Toyota is planning on introducing a new Prius for the 2009 model year. This will be the fourth generation of the now best-selling Prius line and by all predictions the best selling Prius by a long shot. The main reason they are selling so well, obviously, is that gas prices are at a historical all time high with no end in site. As you can imagine, nothing breeds competition like success, so, you can expect just about every automobile manufacture on the planet to start developing there own hybrid, or alternative energy vehicles.

One of the first companies to jump on the bandwagon is General Motors. GM, who famously delivered the EV1 electric vehicle for lease in the late 1990’s, is hard at work on a new electric vehicle called the Chevrolet Volt. The Volt is still in pre-production as of this writing and as such is far from a finished product. Not to fear though, since GM is pulling out all the stops to insure the car makes it into production by around 2010.

According to their website “”We have devoted significant resources to this project: Over 200 engineers and 50 designers are working on the Volt alone, and another 400 are working on related subsystems and electric components. That’s how important we think this is.”” Of course it is important to GM, because if they can somehow become the world leader in electric vehicles they have an opportunity to pull themselves out of the worst slump they’ve ever seen in there long, storied history.

Let’s face it, the SUV and full-size truck market (for non-commercial use) is pretty much dead in the water at this point, and considering that trucks sales provided the bulk of GM, and Ford’s, domestic profits it’s no wonder that GM is throwing so many resources at electric vehicle research and development.
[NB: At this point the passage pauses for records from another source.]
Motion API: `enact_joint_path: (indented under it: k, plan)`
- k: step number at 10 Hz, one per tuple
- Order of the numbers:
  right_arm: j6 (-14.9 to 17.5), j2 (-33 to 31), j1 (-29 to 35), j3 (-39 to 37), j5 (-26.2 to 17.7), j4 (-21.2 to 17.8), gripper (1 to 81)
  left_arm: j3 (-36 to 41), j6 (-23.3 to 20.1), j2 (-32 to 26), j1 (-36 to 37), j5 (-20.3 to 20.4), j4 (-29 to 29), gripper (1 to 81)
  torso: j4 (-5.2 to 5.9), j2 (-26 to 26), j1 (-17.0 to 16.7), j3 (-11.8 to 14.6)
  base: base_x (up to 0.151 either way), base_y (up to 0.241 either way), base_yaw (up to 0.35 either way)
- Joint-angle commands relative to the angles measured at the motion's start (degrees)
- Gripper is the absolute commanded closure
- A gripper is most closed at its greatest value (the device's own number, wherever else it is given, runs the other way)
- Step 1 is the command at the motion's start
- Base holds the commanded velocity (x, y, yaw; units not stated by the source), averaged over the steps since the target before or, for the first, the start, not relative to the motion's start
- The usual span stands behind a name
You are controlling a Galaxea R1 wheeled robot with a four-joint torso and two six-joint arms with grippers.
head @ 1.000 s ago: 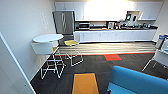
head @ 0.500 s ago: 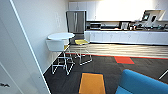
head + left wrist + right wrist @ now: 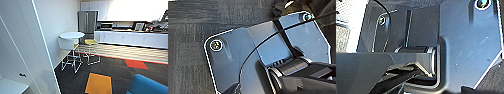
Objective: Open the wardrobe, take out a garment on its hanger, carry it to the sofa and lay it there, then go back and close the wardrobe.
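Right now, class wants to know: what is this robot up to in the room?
Nothing is being handled at this moment. The head view looks across a break room: a blue sofa shows at the lower right corner, a round white table with stools stands by the wall, and a steel fridge and long white counter line the far side. A white panel fills the near left. No garment is visible, and the wrist views show dark carpet under the arms.

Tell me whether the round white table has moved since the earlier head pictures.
No. The round white table keeps its place beside the white wall and before the steel fridge; the whole picture has shifted, so the camera turned.
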State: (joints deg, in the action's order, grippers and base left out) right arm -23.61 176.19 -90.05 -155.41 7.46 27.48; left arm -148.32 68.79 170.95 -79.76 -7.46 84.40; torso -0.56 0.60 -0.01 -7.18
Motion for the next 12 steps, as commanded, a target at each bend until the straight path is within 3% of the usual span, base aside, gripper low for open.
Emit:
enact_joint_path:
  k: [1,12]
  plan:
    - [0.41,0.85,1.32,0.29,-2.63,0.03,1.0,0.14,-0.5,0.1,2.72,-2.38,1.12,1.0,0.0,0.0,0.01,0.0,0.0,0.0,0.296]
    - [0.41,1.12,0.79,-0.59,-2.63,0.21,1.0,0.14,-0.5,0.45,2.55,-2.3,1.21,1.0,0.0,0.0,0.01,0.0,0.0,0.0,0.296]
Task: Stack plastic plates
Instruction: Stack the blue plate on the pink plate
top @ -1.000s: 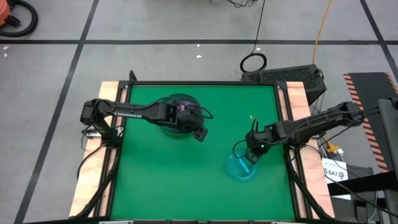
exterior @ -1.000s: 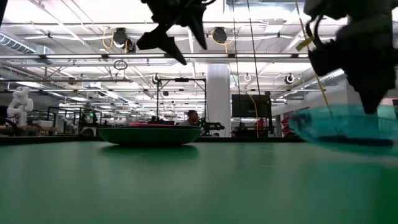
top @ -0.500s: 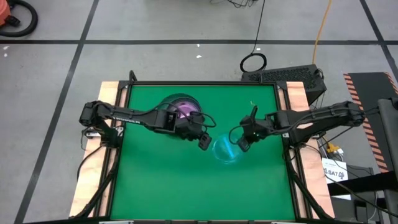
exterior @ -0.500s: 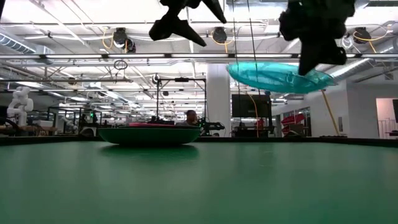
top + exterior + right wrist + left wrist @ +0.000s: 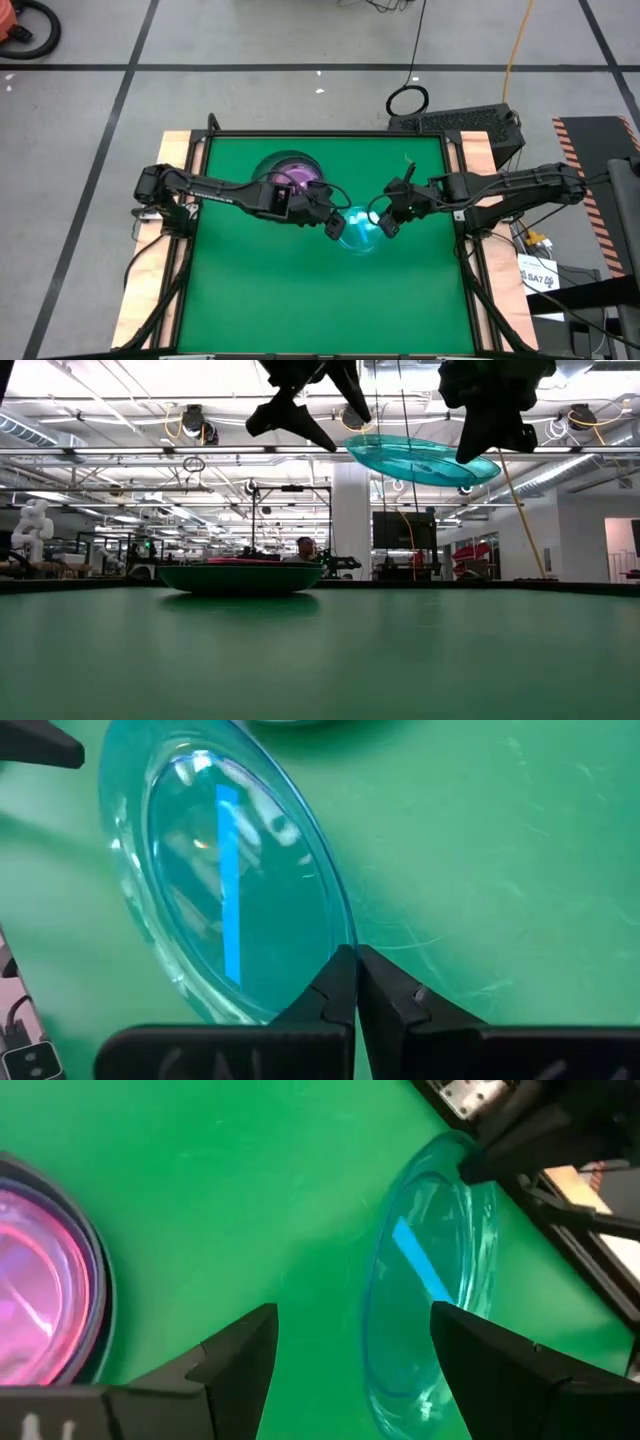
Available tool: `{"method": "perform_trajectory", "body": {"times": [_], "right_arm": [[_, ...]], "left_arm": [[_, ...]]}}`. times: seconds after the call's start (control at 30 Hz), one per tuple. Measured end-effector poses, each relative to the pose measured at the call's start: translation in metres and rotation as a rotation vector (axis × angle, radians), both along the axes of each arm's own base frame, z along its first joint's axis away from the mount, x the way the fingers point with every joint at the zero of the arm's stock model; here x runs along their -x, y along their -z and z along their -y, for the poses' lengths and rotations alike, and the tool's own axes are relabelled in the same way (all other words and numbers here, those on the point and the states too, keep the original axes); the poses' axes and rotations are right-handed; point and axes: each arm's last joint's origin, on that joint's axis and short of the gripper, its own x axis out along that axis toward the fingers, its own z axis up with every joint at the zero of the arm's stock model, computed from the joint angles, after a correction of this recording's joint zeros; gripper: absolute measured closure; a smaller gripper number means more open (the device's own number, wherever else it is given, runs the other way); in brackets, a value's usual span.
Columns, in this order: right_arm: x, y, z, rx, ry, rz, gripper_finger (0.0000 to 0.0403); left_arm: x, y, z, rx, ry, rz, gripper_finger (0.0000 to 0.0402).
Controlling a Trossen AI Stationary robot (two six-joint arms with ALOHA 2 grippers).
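Since a second ago the small translucent cyan round plastic plate (image 5: pixel 357 230) has left the right-hand side of the green table (image 5: pixel 260 300) and been carried up and toward the middle. Right gripper (image 5: pixel 388 228) is pinched tight on the plate's rim on its right side. Plate is airborne, lying nearly flat, slightly tilted, hollow side up in the low view. Left gripper (image 5: pixel 335 228) hangs with fingers spread wide at the plate's opposite edge, not gripping. The stack of dark grey and pink plates (image 5: pixel 290 178) rests on the table behind the left arm
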Motion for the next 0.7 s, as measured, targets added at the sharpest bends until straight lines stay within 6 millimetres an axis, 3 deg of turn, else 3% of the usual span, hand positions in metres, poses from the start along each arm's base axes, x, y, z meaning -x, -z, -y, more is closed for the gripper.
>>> {"method": "perform_trajectory", "body": {"times": [0.4,0.7], "right_arm": [[-0.010,-0.007,-0.001,0.048,-0.080,0.120,0.0403],[-0.013,-0.010,-0.001,0.077,-0.117,0.163,0.0403]], "left_arm": [[0.001,0.002,-0.010,-0.044,0.061,-0.046,0.0142],[0.000,0.002,-0.012,-0.026,0.078,-0.043,0.0245]]}}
The good news about the Chevrolet Volt is that it’s guaranteed to be a winner, the bad news is that the estimated entry costs of the vehicle is expected to be north of forty thousand dollars, so it could take a decade before the technology trickles down into an entry level vehicle.

What about diesel technology? It’s been the mainstay in Europe for years now, where fuel efficient, relatively clean burning diesel cars are close to overtaking conventional gasoline models as high gas prices continue to eat away at consumer’s pocketbooks. So why don’t all the foreign automakers who import to the US sell diesel models? The reason was twofold.

For one, much of the existing diesel technology had to be modified in order to meet US emissions regulations, and the other reason was that the demand for diesel cars in the US was not high enough to justify the added expense of meeting said regulations. This may all change, however, as rising fuel costs in the United States is starting to make diesel powered vehicles look more attractive, even with diesel fuel costing more that gasoline in North America.

The renewed interest in diesel powered vehicles has prompted American manufactures, particularly GM and Chrysler, to start serious development of diesel hybrid vehicles. The primary emphasis will be on commercial trucks to try and get those over 30 miles per gallon on average; the technology is easily scalable to smaller trucks and cars as well.

As fuel costs continue to rise we can expect to see decreased demand for gasoline in the United States. Historically, this has had the impact of lowering fuel costs as demand dropped, but with China’s ever increasing fuel demands this has offset our decrease in fuel consumption, spiking fuel prices even higher. Will this ever stabilize?

Yes. But when will that happen, and at what price? I don’t think anyone has a clue at this point, but it’s safe to say that we are at the beginning of a consumer driven boom in alternative fuel vehicles that could possible spell the extinction of the purely gas driven vehicle.